#### Problem statement
In the records that follow, how many lines contain the word "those"? Give only that figure.

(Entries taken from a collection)
********
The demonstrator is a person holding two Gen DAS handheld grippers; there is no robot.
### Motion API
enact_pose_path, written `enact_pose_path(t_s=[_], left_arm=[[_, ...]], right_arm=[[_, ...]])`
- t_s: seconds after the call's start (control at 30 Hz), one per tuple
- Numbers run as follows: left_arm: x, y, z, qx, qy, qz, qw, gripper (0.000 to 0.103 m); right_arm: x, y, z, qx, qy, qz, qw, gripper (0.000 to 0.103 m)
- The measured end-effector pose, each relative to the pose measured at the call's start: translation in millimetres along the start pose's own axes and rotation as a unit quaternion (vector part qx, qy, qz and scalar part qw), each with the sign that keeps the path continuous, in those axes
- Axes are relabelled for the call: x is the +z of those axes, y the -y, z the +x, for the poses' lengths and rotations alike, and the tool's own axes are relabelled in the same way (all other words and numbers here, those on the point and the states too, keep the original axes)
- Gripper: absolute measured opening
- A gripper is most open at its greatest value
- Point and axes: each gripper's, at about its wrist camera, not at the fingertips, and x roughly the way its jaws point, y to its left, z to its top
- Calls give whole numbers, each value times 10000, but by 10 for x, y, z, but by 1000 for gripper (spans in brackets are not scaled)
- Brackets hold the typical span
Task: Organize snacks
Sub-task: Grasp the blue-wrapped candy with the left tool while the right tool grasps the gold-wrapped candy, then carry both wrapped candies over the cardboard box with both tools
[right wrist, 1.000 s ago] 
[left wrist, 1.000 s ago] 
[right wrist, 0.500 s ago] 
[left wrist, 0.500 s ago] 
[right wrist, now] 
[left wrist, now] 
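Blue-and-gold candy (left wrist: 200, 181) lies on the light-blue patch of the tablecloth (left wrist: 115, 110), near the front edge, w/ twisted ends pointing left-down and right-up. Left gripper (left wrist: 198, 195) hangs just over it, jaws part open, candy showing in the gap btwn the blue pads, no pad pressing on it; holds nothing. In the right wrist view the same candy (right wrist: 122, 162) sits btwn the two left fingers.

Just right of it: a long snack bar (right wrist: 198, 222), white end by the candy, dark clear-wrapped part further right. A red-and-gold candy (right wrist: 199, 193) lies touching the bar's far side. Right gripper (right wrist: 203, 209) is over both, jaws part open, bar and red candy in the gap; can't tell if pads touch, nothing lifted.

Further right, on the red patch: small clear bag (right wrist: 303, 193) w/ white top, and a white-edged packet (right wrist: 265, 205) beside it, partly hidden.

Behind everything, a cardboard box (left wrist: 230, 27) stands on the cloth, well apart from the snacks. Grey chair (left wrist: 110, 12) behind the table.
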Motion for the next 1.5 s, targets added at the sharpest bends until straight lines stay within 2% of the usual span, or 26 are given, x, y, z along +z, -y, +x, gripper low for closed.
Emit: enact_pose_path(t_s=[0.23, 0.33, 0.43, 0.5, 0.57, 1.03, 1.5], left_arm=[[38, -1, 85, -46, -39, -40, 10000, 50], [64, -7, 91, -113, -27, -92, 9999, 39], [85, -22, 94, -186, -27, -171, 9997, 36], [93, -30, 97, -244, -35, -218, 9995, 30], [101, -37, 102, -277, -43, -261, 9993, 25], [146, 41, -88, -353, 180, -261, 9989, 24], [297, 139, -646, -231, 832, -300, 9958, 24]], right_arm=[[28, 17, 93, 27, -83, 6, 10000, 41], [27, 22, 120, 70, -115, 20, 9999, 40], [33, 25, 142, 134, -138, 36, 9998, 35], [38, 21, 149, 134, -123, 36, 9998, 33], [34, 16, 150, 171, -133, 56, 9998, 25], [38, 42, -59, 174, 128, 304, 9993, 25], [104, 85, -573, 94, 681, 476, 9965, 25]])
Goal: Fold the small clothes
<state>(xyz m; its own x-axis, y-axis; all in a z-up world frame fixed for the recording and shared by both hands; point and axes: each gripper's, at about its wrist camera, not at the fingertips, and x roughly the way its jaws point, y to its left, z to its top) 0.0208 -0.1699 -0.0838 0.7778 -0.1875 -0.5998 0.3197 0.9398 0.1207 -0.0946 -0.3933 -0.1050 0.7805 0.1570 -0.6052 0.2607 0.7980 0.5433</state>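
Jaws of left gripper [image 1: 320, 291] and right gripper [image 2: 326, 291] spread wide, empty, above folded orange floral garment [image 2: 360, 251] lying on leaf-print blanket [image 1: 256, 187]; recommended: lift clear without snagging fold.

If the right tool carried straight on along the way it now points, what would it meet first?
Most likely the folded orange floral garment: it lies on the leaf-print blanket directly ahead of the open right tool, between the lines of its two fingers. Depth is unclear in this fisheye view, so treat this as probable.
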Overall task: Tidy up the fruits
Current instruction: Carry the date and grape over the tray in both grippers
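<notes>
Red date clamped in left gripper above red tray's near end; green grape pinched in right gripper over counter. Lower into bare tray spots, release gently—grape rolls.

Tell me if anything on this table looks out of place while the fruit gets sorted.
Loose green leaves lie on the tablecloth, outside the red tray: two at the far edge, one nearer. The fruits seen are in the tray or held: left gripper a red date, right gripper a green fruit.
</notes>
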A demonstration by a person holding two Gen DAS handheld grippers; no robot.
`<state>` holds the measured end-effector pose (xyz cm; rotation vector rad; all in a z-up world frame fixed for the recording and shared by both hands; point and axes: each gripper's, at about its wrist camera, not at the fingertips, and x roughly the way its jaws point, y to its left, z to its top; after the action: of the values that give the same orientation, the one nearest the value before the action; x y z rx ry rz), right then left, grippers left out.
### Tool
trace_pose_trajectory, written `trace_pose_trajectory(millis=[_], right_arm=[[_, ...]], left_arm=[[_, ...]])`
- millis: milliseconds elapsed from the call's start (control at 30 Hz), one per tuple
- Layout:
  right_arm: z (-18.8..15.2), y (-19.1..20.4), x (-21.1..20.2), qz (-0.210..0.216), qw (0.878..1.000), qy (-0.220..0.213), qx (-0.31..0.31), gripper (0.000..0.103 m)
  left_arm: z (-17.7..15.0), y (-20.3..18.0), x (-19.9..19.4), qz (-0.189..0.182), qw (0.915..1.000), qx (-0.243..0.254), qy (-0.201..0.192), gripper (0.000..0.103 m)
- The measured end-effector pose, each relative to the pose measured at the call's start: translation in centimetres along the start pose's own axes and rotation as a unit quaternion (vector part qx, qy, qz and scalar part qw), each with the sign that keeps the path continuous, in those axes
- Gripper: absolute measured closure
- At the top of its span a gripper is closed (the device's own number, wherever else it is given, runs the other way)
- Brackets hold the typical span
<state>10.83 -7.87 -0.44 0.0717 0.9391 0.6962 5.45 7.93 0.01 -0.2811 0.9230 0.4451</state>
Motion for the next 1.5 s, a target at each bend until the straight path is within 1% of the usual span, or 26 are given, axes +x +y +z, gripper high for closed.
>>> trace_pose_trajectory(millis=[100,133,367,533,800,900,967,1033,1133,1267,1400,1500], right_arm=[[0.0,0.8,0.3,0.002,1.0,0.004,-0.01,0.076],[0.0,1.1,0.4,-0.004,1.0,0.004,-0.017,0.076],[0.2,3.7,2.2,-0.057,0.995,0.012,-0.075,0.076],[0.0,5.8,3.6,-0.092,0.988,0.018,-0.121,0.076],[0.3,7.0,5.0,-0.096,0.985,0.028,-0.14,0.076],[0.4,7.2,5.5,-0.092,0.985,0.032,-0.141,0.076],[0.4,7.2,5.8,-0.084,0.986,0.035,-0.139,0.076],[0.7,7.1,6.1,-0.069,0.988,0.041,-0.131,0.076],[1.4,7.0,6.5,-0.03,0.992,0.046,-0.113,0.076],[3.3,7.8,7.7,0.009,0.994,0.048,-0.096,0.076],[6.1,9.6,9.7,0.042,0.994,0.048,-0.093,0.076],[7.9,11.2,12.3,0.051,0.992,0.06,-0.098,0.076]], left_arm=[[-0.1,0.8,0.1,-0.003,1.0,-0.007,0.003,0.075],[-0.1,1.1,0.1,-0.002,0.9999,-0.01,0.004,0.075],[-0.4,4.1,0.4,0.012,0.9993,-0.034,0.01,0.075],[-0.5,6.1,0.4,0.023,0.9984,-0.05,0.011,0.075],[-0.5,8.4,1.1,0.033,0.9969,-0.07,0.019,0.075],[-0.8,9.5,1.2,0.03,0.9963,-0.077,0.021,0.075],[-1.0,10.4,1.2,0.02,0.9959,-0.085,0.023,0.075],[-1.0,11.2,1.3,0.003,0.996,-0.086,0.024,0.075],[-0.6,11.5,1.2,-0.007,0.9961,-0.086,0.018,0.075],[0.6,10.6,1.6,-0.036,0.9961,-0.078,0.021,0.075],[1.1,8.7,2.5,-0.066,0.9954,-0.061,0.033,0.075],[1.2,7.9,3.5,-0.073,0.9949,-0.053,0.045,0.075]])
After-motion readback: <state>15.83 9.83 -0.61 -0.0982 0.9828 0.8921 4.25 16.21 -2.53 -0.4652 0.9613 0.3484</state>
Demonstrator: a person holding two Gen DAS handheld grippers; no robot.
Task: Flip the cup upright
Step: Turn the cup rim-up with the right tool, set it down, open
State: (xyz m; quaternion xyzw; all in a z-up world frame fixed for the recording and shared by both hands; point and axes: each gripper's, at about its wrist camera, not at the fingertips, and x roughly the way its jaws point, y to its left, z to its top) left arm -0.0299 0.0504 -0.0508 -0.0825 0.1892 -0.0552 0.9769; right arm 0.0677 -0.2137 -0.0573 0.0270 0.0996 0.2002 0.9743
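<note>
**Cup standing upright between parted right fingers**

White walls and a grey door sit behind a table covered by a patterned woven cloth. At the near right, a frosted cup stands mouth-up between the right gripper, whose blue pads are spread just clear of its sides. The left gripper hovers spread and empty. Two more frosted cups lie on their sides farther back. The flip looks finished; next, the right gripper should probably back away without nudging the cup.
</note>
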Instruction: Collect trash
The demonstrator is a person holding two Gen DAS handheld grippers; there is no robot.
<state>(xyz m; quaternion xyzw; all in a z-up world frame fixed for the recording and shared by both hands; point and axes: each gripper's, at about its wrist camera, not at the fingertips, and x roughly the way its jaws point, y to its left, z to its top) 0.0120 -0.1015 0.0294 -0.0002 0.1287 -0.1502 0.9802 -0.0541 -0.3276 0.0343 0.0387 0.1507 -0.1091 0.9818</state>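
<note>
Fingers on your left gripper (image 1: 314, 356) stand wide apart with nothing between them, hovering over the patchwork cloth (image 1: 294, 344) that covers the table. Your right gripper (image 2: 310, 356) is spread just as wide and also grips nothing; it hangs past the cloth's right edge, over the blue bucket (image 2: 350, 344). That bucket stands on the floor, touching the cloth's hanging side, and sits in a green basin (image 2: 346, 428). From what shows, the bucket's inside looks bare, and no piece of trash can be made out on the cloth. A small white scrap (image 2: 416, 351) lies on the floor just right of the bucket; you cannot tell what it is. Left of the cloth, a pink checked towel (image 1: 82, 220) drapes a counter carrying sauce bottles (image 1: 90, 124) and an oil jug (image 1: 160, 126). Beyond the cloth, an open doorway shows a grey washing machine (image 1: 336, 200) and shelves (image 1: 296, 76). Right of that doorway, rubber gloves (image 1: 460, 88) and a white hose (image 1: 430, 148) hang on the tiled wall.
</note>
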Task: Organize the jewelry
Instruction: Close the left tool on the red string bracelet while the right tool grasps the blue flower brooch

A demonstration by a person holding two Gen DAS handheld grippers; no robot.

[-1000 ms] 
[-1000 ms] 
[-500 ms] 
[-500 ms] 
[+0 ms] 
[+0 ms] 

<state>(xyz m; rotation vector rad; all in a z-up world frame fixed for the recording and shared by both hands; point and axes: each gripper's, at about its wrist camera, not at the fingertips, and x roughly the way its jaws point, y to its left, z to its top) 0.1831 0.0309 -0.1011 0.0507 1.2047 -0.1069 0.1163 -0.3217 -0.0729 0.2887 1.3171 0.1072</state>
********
#### Result
3